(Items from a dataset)

==========

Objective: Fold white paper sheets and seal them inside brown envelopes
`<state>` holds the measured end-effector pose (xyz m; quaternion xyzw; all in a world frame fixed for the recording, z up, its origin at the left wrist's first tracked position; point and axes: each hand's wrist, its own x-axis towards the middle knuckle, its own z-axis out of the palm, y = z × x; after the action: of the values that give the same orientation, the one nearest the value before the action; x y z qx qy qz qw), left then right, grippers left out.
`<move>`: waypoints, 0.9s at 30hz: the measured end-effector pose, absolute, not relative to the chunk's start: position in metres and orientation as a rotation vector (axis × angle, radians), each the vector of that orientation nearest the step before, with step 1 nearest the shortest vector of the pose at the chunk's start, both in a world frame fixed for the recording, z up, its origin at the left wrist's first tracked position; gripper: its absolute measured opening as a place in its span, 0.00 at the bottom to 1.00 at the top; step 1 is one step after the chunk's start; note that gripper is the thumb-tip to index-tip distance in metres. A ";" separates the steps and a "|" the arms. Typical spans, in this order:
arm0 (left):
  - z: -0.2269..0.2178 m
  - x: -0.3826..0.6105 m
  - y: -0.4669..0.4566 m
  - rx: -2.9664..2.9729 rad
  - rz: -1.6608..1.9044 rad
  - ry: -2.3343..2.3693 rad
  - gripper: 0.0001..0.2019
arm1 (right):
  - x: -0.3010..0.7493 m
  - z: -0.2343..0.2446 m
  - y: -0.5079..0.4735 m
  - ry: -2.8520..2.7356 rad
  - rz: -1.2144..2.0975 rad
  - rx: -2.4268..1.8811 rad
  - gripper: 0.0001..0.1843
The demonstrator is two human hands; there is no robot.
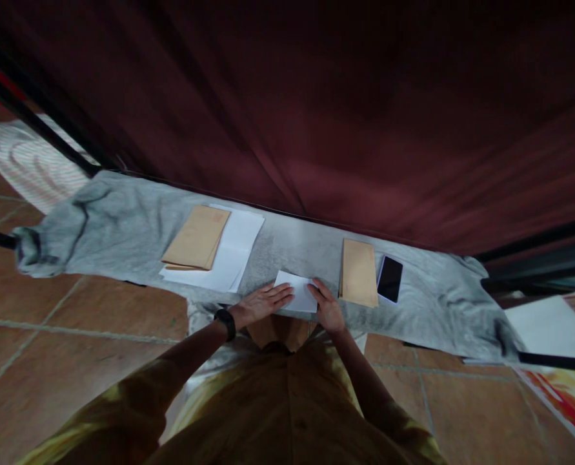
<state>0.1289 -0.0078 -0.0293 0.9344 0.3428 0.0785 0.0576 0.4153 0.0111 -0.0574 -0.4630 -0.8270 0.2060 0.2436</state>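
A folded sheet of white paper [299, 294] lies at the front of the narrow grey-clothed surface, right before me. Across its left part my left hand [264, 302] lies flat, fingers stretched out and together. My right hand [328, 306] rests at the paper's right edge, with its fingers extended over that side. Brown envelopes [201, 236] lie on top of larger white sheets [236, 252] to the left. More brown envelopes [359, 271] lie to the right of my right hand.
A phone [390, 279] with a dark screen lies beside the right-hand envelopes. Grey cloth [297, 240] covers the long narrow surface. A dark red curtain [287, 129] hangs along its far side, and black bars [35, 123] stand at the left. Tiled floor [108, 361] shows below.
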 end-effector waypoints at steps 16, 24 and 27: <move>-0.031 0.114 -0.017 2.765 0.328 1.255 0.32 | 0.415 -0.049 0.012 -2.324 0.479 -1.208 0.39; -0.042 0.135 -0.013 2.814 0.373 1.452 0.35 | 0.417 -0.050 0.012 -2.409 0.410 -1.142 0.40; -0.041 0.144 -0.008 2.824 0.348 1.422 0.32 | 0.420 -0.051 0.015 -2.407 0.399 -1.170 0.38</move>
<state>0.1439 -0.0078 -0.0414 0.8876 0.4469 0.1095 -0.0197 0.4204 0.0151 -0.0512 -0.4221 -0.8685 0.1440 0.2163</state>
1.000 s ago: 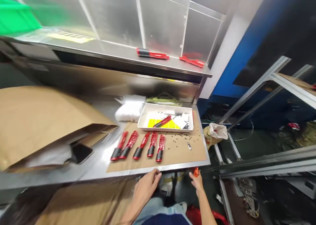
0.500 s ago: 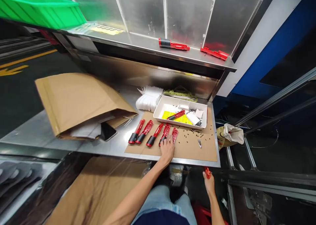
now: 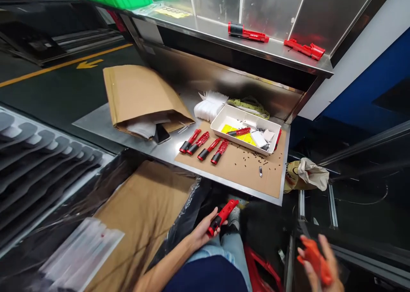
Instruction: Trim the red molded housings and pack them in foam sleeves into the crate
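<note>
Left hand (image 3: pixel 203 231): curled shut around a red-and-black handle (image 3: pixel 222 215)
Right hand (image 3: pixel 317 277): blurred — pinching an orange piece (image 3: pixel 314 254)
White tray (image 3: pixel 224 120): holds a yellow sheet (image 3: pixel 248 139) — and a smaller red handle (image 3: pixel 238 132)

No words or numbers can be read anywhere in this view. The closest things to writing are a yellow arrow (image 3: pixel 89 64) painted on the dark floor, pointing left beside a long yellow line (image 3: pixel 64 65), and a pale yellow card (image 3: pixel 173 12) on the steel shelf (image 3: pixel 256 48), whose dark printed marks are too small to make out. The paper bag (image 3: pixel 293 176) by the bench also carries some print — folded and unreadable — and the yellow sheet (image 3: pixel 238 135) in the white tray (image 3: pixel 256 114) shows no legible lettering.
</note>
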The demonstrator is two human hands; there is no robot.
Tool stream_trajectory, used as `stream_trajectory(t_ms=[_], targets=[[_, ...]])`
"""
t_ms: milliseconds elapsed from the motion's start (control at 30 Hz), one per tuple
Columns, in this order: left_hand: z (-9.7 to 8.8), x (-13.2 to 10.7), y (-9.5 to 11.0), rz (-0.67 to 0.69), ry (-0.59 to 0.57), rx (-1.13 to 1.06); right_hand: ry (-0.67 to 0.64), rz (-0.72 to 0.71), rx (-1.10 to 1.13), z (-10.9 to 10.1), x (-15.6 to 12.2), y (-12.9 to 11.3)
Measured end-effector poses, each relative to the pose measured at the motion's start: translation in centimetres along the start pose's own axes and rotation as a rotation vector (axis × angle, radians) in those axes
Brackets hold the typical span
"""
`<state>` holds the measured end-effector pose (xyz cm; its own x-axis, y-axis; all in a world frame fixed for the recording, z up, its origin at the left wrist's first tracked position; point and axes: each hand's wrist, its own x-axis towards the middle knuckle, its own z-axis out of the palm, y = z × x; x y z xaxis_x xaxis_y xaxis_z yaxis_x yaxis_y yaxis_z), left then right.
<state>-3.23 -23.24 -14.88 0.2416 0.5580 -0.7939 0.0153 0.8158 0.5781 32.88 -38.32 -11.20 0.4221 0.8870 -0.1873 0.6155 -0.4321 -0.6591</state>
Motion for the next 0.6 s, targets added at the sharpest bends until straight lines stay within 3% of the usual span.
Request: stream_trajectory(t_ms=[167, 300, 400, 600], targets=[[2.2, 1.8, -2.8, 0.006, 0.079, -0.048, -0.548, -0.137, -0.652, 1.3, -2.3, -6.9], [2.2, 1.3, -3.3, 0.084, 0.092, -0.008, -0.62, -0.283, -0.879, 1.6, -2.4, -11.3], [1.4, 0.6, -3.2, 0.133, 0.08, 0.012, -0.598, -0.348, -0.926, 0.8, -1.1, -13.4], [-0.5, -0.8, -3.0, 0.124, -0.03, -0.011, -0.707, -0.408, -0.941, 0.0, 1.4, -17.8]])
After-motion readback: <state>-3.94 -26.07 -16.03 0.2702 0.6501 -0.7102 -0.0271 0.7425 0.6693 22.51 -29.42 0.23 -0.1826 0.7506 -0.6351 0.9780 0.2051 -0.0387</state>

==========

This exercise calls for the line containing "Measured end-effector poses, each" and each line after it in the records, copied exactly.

▸ RESPONSE
Measured end-effector poses, each relative to the pose measured at the motion's start: translation in centimetres along the start pose's own axes and rotation as a rotation vector (axis × angle, radians) in those axes
Brackets hold the typical span
"""
`<state>` holds the measured end-effector pose (xyz cm; its own x-axis, y-axis; all in a world frame fixed for the recording, z up, its origin at the left wrist's first tracked position; point and axes: each hand's wrist, its own x-axis towards the middle knuckle, its own z-axis out of the palm, y = z × x; x y z xaxis_x xaxis_y xaxis_z yaxis_x yaxis_y yaxis_z), left then right.
<state>-3.23 -23.24 -14.88 0.2416 0.5580 -0.7939 0.0153 0.8158 0.5781 32.88 -38.32 -11.20 0.4221 0.8870 -0.1873 0.6155 -0.4321 -0.6591</state>
Motion for the next 0.6 s, targets added at the sharpest bends until straight lines stay within 3% of the usual span.
Request: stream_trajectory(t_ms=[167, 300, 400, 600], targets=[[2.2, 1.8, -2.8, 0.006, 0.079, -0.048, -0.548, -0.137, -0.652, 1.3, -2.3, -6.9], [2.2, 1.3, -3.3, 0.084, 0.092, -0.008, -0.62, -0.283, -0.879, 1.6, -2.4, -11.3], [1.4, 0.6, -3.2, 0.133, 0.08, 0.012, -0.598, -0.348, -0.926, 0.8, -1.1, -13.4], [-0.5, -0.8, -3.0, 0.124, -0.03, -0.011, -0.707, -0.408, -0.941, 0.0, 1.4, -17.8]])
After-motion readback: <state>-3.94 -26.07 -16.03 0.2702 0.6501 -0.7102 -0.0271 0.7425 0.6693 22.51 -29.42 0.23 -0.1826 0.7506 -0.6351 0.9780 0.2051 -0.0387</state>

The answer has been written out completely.